Railway station in Tamil Nadu, India

Kelamangalam railway station is one of the intermediate railway stations between Hosur railway station and Dharmapuri railway station.

==Railway station==
Kelamangalam railway station is located in Krishnagiri district of Tamil Nadu on Salem junction railway station to Bangalore city junction railway station line. This railway line is non-electrified single line, so many level crosses occur between passenger trains and express trains in the station. The Kelamangalam railway station is fifteen kilometres from Hosur railway station. Kelamangalam railway station is one of the intermediate railway station in Bengaluru to Salem line. This is a Passenger trains stoppage railway station. It belongs to South Western Railway, Bangalore Cy Jn.
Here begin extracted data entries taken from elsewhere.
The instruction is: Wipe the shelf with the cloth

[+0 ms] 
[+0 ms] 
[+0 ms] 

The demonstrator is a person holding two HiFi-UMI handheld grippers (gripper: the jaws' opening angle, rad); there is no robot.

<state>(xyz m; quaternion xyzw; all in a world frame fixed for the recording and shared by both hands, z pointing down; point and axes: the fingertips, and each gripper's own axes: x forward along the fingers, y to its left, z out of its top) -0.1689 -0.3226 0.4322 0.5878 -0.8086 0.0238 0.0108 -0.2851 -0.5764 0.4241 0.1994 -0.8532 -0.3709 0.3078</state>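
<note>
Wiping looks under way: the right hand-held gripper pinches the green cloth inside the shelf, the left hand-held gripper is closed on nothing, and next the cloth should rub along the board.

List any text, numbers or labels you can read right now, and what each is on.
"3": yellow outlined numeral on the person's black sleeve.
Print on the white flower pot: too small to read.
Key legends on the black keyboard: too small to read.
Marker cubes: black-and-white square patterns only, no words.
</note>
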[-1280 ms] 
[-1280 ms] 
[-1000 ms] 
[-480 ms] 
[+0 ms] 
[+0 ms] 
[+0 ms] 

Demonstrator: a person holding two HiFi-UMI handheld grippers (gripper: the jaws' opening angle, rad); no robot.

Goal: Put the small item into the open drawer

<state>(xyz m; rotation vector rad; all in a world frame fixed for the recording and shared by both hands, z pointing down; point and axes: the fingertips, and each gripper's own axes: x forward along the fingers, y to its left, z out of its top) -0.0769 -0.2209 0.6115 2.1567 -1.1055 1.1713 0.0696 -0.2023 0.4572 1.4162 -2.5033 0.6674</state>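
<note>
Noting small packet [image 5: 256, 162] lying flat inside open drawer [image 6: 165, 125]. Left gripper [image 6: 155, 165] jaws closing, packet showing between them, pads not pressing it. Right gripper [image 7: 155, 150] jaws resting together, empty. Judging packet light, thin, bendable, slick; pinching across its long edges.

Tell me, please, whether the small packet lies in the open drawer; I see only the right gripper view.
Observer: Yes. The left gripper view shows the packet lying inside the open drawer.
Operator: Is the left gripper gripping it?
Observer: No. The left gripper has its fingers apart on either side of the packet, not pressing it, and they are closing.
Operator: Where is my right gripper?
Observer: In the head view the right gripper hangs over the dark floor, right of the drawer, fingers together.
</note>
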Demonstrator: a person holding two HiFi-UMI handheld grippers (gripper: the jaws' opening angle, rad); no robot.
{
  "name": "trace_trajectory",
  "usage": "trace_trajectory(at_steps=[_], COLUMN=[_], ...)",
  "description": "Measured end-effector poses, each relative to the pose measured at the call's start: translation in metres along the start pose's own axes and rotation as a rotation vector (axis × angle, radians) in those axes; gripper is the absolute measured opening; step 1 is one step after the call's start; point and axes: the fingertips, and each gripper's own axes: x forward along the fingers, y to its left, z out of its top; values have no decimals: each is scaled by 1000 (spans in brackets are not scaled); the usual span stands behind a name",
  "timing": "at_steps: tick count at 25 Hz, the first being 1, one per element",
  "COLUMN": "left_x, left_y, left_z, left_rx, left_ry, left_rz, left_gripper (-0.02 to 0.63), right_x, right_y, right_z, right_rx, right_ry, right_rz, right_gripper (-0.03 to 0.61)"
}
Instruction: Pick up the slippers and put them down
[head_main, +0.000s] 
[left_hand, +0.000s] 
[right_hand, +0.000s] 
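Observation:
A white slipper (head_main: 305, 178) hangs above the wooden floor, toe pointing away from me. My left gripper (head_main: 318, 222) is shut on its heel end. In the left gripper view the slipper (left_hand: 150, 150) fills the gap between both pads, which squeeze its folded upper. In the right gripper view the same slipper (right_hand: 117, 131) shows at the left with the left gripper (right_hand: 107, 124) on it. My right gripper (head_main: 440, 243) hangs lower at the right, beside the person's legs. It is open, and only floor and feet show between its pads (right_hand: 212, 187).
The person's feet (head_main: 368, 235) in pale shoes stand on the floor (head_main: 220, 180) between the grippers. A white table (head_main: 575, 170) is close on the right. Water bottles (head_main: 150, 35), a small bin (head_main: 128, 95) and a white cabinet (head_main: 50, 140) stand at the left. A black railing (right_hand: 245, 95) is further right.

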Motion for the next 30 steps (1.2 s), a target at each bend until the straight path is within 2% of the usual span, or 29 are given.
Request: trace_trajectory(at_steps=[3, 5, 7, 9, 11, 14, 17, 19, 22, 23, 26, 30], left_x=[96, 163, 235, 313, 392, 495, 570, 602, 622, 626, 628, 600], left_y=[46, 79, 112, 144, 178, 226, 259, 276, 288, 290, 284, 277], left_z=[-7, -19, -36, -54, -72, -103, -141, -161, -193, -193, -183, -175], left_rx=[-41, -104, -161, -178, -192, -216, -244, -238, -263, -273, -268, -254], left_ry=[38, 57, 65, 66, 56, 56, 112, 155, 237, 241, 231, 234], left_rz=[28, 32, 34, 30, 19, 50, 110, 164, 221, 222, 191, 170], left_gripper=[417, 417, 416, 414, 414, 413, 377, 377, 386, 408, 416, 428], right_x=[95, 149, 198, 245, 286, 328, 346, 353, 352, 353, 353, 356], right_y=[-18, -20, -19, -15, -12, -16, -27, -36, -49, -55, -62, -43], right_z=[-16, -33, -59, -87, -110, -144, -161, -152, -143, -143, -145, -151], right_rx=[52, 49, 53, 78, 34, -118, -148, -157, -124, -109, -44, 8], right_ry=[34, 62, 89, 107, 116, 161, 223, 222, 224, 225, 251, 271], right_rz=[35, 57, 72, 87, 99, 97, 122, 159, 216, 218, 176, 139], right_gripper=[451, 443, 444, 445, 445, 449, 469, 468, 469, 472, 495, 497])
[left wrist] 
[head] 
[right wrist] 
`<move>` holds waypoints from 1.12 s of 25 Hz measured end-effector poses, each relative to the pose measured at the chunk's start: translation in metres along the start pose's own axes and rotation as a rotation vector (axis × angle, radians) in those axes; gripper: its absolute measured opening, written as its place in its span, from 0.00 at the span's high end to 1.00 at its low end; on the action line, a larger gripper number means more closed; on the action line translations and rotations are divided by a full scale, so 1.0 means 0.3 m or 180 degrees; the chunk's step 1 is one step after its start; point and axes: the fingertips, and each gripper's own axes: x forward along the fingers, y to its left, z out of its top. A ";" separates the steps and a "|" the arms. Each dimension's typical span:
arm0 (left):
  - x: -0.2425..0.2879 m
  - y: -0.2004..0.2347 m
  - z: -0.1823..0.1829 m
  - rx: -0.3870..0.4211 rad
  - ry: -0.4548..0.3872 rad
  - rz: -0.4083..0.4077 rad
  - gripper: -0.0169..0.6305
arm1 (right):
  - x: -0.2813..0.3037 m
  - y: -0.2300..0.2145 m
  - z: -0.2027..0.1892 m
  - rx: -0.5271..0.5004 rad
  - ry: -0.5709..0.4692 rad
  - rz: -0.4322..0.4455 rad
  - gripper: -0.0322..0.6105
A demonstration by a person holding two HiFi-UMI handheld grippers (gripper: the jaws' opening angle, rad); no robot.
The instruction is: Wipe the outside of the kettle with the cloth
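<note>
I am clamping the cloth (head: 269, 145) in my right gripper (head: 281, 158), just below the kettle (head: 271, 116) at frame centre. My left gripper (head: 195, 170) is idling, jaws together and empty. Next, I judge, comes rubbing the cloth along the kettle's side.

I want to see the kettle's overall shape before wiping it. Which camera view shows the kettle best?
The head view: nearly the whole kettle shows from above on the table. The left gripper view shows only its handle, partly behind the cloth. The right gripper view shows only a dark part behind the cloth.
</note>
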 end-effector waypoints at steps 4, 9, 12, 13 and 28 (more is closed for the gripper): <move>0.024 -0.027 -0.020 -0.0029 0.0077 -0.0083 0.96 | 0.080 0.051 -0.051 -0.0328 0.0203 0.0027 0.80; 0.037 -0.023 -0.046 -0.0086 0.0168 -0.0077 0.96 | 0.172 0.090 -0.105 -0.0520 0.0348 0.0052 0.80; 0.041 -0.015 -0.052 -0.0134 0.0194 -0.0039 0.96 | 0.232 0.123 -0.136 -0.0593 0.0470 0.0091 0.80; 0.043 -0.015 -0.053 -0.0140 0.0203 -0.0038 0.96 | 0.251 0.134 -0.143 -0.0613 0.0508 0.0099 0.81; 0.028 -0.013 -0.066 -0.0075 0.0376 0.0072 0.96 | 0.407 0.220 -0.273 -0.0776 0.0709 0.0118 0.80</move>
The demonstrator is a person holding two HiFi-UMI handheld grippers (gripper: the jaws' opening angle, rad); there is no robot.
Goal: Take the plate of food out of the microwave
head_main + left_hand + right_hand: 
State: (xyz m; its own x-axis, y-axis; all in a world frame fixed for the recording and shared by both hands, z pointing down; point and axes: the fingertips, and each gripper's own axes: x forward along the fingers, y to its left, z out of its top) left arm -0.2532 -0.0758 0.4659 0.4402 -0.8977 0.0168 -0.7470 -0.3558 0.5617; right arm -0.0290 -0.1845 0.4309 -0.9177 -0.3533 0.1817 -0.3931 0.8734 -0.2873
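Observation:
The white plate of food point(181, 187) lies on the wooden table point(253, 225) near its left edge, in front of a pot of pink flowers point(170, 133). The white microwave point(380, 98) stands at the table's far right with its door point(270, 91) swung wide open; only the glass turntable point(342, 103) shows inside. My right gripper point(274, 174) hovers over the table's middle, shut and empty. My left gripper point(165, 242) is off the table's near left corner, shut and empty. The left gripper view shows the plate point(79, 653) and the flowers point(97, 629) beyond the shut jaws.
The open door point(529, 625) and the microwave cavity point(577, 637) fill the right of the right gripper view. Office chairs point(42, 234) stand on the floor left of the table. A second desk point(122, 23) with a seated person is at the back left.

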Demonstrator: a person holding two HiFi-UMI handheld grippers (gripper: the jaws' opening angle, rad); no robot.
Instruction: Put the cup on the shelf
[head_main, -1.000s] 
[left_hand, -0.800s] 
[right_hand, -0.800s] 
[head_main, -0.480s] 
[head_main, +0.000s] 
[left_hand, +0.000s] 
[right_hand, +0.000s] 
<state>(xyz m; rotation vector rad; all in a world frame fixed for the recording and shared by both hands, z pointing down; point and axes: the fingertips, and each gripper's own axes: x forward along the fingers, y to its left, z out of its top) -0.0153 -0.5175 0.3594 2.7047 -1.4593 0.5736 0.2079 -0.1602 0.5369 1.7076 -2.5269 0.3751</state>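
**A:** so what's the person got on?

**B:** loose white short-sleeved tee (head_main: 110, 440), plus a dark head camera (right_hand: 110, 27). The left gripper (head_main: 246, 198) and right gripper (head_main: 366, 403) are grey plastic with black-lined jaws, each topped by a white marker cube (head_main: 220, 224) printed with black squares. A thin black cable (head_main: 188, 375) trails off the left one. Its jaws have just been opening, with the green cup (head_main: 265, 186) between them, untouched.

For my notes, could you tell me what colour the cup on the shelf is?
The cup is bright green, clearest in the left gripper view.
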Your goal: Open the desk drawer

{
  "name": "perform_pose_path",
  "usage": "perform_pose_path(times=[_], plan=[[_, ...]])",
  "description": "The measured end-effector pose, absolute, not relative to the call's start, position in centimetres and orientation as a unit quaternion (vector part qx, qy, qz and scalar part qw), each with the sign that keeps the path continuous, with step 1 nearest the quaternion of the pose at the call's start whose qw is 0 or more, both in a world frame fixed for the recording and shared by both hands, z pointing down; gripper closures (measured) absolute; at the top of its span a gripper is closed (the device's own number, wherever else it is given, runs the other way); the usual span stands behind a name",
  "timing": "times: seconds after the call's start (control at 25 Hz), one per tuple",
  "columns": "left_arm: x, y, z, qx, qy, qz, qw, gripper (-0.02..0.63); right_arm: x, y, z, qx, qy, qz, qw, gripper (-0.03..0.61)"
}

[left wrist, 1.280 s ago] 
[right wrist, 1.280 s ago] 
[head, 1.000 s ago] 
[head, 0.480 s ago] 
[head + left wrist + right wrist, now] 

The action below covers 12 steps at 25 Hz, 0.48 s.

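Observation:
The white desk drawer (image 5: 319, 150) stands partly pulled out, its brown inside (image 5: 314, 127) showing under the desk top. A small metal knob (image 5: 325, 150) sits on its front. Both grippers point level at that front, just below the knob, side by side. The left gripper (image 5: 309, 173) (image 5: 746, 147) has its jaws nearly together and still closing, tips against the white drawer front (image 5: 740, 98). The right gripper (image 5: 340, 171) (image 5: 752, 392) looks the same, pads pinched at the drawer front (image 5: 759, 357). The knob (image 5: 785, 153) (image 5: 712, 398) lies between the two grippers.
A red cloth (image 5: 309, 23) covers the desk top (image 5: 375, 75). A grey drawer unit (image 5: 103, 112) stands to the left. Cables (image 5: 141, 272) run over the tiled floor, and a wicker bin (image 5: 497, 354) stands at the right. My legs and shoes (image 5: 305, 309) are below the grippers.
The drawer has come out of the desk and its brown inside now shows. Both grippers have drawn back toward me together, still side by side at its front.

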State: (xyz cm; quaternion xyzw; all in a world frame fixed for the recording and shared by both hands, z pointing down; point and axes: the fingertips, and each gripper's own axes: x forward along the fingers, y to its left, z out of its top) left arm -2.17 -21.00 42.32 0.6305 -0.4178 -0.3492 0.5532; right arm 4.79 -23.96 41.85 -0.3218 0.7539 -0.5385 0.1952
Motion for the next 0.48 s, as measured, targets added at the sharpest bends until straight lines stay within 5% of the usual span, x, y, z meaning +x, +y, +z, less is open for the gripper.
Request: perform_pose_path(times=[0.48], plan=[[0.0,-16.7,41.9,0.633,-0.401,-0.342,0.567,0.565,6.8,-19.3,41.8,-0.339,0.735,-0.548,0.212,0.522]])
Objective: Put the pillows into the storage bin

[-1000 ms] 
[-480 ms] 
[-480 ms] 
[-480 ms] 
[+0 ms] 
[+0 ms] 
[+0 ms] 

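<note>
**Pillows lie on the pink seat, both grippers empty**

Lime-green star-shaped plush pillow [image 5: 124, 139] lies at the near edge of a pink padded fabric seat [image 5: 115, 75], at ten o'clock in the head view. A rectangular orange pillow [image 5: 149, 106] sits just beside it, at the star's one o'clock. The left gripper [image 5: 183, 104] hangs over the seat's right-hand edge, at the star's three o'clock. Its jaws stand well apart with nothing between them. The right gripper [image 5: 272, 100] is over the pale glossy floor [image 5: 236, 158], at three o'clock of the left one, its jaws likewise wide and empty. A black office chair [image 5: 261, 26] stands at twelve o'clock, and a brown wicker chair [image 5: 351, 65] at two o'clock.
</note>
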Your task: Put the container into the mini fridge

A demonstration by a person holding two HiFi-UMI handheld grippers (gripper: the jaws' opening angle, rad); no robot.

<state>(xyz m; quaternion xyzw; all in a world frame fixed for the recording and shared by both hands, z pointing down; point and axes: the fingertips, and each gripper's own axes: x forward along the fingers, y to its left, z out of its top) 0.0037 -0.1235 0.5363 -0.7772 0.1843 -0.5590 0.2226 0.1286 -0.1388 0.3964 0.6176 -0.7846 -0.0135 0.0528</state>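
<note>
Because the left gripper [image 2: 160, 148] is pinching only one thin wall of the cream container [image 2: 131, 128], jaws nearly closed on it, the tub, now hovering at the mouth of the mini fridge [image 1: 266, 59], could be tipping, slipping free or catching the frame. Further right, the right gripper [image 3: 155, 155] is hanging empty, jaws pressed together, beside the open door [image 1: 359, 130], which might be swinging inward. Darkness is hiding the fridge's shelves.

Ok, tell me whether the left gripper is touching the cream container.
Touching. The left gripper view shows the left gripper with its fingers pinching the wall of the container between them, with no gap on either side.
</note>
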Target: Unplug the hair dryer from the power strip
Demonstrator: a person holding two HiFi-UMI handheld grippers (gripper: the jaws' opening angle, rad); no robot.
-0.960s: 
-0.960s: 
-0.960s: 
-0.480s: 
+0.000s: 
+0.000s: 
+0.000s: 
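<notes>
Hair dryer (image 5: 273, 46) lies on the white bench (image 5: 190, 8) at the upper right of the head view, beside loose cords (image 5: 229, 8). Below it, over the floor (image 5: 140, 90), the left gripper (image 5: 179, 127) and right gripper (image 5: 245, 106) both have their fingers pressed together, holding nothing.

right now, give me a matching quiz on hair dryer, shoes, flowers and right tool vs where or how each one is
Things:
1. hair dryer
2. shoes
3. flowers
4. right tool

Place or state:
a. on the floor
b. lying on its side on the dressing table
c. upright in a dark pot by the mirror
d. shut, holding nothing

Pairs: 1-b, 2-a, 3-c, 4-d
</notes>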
Neighbouring stations are Periyanaga Thumai, Hosur. A nearby major railway station is Bangalore Cy Jn and Airport is Bengaluru International Airport. Total No express trains stop at this station.

==Tourist places==
Tourist places near by Kelamangalam are
- Bangalore
- Hogenakkal
- Savandurga
- Bheemeshwari
- MM Hills

== Impact on Locals ==
Around Kelamangalam village working people are using railways daily to commute to Hosur, Bengaluru and Dharmapuri by this passenger train transport. Small businesses and hawkers earn their living by selling vegetables, fruits and packaged food in these passenger trains.